* **INFORMATION SUPPLIED**

= Beginning of Section =

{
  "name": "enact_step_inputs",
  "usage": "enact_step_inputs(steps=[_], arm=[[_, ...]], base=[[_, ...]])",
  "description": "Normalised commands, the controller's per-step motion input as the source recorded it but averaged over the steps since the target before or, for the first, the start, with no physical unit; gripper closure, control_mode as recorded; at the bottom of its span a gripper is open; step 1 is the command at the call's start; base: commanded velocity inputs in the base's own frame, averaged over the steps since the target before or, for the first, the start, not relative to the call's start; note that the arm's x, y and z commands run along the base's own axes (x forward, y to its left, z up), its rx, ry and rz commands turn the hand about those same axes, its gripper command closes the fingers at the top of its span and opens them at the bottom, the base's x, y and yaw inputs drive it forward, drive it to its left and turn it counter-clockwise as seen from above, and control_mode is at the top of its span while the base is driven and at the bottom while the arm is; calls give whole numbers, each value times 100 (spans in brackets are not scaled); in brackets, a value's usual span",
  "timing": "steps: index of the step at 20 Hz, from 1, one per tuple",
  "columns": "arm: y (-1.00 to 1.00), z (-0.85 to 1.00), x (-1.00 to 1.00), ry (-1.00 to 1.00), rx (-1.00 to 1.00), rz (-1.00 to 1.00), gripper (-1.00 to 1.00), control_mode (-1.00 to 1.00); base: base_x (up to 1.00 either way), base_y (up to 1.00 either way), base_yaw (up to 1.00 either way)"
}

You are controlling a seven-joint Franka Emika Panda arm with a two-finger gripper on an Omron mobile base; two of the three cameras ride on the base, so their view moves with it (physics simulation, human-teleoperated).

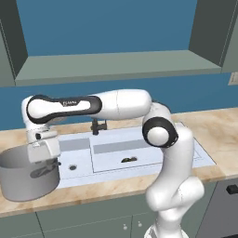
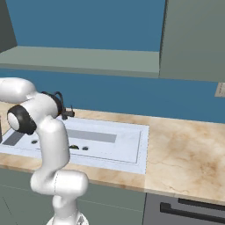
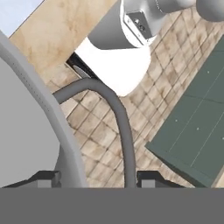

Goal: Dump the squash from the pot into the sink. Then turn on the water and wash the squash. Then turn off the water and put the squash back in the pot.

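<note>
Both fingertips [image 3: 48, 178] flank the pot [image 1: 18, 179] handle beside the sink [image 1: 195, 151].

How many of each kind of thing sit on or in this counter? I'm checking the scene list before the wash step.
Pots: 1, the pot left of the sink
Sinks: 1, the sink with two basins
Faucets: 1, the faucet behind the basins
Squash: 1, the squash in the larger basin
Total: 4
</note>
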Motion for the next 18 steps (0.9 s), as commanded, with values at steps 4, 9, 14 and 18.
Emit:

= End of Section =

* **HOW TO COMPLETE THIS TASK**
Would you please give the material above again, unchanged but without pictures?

* **SOLUTION TO THE EXERCISE**
{
  "name": "enact_step_inputs",
  "usage": "enact_step_inputs(steps=[_], arm=[[_, ...]], base=[[_, ...]])",
  "description": "Normalised commands, the controller's per-step motion input as the source recorded it but averaged over the steps since the target before or, for the first, the start, with no physical unit; gripper closure, control_mode as recorded; at the bottom of its span a gripper is open; step 1 is the command at the call's start; base: commanded velocity inputs in the base's own frame, averaged over the steps since the target before or, for the first, the start, not relative to the call's start; note that the arm's x, y and z commands run along the base's own axes (x forward, y to its left, z up), its rx, ry and rz commands turn the hand about those same axes, its gripper command closes the fingers at the top of its span and opens them at the bottom, the base's x, y and yaw inputs drive it forward, drive it to its left and turn it counter-clockwise as seen from above, and control_mode is at the top of its span while the base is driven and at the bottom while the arm is; calls give whole numbers, each value times 100 (spans in brackets are not scaled); in brackets, a value's usual span",
  "timing": "steps: index of the step at 20 Hz, from 1, one per tuple",
  "columns": "arm: y (-1.00 to 1.00), z (-0.85 to 1.00), x (-1.00 to 1.00), ry (-1.00 to 1.00), rx (-1.00 to 1.00), rz (-1.00 to 1.00), gripper (-1.00 to 1.00), control_mode (-1.00 to 1.00); base: base_x (up to 1.00 either way), base_y (up to 1.00 either way), base_yaw (up to 1.00 either way)"
}

You are controlling a seven-joint Franka Emika Panda arm with a two-finger gripper on an Omron mobile base; two of the three cameras ride on the base, so their view moves with it (physics simulation, human-teleoperated).


Goal: Dump the squash from the pot into the sink. Then turn on the water and wash the squash. Then turn off the water and put the squash back in the pot.

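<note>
Both fingertips [image 3: 48, 178] flank the pot [image 1: 18, 179] handle beside the sink [image 1: 195, 151].

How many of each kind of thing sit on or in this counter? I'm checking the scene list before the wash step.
Pots: 1, the pot left of the sink
Sinks: 1, the sink with two basins
Faucets: 1, the faucet behind the basins
Squash: 1, the squash in the larger basin
Total: 4
</note>
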Motion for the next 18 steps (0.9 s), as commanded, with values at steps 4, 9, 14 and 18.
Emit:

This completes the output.